▸ What to work on: Check the entries below and say how many lines include the word "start". No other text is wanted.

[Items listed in a dataset]
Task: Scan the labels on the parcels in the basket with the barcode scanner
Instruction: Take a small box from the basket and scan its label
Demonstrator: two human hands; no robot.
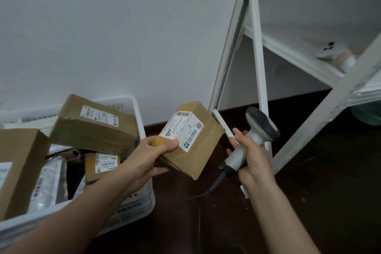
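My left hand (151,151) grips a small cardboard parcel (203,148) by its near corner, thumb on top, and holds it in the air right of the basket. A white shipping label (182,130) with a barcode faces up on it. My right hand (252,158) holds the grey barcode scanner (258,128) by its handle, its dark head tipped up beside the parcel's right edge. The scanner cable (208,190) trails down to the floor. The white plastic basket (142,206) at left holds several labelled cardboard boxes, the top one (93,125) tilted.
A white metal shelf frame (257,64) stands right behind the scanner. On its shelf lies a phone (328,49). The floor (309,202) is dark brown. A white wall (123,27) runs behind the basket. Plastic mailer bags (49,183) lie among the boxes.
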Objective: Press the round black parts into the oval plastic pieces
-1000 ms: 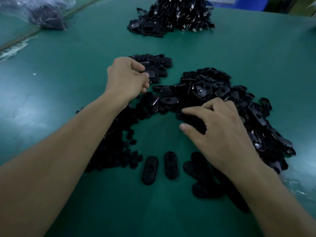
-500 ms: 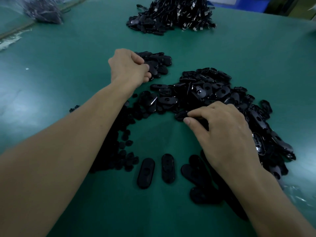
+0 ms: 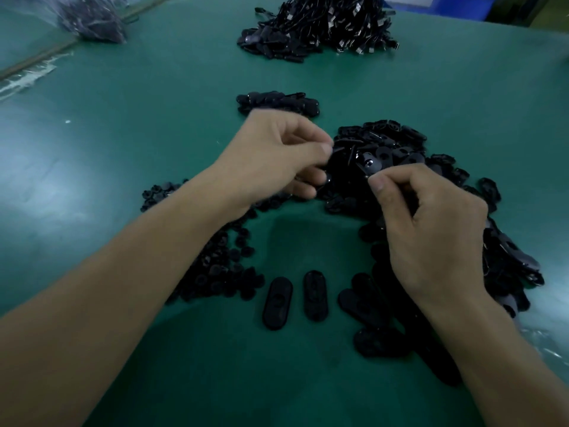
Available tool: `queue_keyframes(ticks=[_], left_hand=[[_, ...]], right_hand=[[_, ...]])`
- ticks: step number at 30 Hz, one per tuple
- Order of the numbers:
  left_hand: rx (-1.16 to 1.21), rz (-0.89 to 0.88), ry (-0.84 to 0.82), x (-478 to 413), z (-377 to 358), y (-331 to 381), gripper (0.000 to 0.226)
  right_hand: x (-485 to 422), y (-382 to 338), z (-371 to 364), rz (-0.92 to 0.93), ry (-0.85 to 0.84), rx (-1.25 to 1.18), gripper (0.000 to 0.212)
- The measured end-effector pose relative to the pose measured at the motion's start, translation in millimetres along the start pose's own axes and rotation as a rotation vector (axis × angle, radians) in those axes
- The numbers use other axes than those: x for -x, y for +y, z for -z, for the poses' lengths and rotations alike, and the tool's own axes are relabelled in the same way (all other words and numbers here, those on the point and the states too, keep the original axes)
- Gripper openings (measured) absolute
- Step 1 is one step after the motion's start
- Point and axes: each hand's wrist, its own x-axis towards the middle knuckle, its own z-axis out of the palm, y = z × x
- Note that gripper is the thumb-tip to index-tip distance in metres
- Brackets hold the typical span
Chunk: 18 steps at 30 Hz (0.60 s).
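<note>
A heap of black oval plastic pieces (image 3: 400, 143) lies mid-table and trails off to the right. A pile of round black parts (image 3: 215, 266) lies under my left forearm. My right hand (image 3: 431, 229) is raised over the heap, thumb and forefinger pinching a dark oval piece (image 3: 366, 172) that barely stands out from the heap behind. My left hand (image 3: 277, 155) hovers just left of it, fingers curled and thumb against forefinger. Whether it holds anything is hidden. Two oval pieces (image 3: 277, 303) lie side by side near me.
More oval pieces (image 3: 363, 303) lie under my right wrist. A small pile of black pieces (image 3: 277, 103) sits behind my left hand. A large heap of black parts with metal ends (image 3: 323, 26) is at the far edge, and a plastic bag (image 3: 92, 20) at far left.
My left hand came back from the small rear pile toward the right hand. My right hand lifted off the heap and closed thumb and forefinger on a piece.
</note>
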Motion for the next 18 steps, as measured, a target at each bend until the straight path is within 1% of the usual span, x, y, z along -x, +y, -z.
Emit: queue_keyframes(ticks=[2,6,9,12,18], left_hand=[[-0.016,0.004,-0.077,11,-2,-4,0.009],[-0.038,0.016,-0.184,22,-3,-10,0.019],[-0.058,-0.031,-0.248,27,-6,-10,0.016],[-0.043,-0.095,-0.233,29,-6,-10,0.009],[0.023,-0.104,-0.146,24,-2,-13,0.009]], right_hand=[[1,-2,0,-0.011,0.009,-0.116,0.010],[-1,-4,-1,-0.111,-0.042,-0.356,0.015],[-2,-8,-3,-0.179,-0.087,-0.536,0.017],[0,-10,-4,-0.201,-0.097,-0.570,0.014],[1,-9,-4,-0.253,-0.106,-0.527,0.014]])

▸ Written response: 2